▶ [DATA FOR THIS EXERCISE]
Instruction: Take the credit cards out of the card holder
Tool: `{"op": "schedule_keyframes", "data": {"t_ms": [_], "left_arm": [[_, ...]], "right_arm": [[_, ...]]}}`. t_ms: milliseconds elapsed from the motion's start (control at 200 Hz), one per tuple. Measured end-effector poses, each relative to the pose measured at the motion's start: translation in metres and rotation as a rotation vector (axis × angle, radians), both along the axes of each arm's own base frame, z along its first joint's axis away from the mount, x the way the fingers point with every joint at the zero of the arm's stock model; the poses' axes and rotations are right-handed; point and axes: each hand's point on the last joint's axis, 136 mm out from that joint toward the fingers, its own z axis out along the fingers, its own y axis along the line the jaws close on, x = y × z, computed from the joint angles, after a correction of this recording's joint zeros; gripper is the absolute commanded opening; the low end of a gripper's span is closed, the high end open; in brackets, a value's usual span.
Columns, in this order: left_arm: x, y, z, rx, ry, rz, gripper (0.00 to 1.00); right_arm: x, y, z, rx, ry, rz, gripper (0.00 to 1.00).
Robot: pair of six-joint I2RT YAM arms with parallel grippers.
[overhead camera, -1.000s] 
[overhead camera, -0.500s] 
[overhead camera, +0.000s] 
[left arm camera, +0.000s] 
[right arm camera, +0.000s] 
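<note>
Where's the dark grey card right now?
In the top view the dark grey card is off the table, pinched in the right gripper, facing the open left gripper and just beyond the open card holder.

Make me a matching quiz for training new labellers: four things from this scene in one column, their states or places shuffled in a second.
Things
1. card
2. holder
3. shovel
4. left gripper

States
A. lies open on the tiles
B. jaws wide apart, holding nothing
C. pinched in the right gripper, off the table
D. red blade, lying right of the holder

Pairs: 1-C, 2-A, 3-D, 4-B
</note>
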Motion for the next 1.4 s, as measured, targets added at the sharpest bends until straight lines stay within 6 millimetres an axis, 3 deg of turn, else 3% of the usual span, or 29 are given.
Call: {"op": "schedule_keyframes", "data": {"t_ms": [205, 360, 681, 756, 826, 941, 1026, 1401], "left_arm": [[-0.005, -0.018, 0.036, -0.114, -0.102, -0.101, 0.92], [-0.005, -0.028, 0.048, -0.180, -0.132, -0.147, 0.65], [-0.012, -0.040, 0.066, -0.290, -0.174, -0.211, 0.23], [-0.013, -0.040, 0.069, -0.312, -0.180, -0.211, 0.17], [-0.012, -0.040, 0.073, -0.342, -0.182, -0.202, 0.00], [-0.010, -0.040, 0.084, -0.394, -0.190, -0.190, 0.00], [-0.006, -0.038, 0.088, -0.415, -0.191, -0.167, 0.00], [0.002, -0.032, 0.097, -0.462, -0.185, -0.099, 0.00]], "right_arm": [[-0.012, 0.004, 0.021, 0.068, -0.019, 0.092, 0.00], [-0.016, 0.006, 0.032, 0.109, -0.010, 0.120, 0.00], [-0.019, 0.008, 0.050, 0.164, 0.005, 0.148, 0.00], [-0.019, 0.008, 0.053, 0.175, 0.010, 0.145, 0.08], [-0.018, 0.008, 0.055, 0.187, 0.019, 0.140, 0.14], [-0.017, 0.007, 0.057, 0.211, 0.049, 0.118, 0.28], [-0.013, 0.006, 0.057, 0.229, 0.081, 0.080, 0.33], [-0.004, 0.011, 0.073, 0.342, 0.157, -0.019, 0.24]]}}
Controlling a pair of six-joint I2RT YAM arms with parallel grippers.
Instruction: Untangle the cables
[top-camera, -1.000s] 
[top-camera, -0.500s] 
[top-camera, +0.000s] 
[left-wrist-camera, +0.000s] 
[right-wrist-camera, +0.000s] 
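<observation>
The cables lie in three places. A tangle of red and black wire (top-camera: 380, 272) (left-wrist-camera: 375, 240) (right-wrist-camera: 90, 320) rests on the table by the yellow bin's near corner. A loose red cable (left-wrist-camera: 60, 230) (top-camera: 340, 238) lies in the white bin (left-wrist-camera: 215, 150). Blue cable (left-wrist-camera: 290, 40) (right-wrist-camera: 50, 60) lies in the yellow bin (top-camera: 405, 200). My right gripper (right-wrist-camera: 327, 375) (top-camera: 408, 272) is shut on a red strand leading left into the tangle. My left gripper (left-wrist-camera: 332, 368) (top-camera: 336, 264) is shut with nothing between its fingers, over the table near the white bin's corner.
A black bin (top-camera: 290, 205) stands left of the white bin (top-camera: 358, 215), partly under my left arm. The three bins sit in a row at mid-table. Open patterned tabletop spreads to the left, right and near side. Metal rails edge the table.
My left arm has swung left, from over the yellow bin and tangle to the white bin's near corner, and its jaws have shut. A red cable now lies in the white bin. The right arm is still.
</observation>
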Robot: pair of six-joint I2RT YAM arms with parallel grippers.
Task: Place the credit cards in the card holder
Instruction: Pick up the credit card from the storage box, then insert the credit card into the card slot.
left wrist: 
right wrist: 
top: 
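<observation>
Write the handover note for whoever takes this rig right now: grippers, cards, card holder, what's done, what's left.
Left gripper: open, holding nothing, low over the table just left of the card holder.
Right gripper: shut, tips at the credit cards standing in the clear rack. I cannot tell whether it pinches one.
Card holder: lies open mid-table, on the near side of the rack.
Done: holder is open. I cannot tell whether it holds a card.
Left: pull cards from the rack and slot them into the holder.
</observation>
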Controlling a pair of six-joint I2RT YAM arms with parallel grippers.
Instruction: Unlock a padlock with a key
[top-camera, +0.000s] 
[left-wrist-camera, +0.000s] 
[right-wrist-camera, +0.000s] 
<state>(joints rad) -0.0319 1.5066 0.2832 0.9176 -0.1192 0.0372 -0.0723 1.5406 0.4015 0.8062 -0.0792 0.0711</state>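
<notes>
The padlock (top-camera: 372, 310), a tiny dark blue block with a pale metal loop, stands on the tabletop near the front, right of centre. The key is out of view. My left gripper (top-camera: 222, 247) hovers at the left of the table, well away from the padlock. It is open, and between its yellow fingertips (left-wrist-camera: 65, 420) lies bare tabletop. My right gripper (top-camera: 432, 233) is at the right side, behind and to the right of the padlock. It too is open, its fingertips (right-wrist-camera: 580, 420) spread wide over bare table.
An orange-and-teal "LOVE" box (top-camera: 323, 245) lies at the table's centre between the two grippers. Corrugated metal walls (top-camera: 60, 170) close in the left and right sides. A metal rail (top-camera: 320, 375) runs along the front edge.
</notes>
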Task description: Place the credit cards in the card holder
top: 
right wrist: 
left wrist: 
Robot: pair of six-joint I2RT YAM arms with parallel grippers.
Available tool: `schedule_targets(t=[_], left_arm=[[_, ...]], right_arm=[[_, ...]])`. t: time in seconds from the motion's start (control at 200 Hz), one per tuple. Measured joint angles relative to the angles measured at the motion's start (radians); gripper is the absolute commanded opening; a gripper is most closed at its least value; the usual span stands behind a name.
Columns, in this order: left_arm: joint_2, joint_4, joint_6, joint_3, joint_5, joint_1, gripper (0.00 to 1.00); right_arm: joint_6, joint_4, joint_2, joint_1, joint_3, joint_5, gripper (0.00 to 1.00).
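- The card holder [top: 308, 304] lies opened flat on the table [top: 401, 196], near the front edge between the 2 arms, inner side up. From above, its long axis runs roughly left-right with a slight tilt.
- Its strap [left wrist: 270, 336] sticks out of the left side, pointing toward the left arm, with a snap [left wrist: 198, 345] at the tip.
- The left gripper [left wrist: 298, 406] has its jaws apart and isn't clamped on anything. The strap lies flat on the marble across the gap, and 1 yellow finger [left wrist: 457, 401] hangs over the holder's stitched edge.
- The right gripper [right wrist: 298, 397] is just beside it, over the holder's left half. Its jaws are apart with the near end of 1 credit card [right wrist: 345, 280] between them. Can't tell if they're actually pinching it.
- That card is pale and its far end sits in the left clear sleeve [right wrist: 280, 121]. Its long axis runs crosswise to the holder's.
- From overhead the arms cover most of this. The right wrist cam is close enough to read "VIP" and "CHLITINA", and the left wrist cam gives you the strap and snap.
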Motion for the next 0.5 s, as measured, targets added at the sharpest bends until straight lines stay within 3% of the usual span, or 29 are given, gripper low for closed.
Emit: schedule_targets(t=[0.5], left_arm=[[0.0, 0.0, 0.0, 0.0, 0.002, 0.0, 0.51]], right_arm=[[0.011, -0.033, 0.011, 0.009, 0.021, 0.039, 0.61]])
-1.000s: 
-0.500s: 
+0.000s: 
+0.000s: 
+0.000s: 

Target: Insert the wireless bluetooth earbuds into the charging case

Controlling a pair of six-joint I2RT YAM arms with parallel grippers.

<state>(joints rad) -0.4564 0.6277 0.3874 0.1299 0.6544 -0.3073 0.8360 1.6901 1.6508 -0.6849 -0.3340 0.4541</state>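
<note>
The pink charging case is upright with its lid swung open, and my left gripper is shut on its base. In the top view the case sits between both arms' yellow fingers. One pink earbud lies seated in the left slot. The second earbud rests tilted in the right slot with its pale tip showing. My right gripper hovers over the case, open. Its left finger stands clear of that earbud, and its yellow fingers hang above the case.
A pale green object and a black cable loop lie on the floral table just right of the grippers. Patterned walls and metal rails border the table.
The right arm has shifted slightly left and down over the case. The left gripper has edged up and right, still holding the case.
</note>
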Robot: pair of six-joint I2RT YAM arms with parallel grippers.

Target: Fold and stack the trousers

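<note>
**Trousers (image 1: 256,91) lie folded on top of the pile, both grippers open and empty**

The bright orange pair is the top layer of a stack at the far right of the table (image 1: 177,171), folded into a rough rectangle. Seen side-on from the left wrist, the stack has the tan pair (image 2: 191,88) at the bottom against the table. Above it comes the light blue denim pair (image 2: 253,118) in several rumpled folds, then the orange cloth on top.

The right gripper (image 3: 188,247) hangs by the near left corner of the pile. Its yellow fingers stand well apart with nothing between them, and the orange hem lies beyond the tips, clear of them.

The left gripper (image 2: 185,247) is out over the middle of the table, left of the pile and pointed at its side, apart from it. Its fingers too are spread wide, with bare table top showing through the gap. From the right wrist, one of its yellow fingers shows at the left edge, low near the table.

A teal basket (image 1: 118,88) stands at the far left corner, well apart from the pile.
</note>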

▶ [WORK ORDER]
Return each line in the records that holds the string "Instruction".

▶ [COMPLETED EXERCISE]
Instruction: Take the credit cards out of the card holder
Instruction: Untangle the cables
Instruction: Pick up the credit card from the storage box, then insert the credit card into the card slot.
Instruction: Unlock a padlock with a key

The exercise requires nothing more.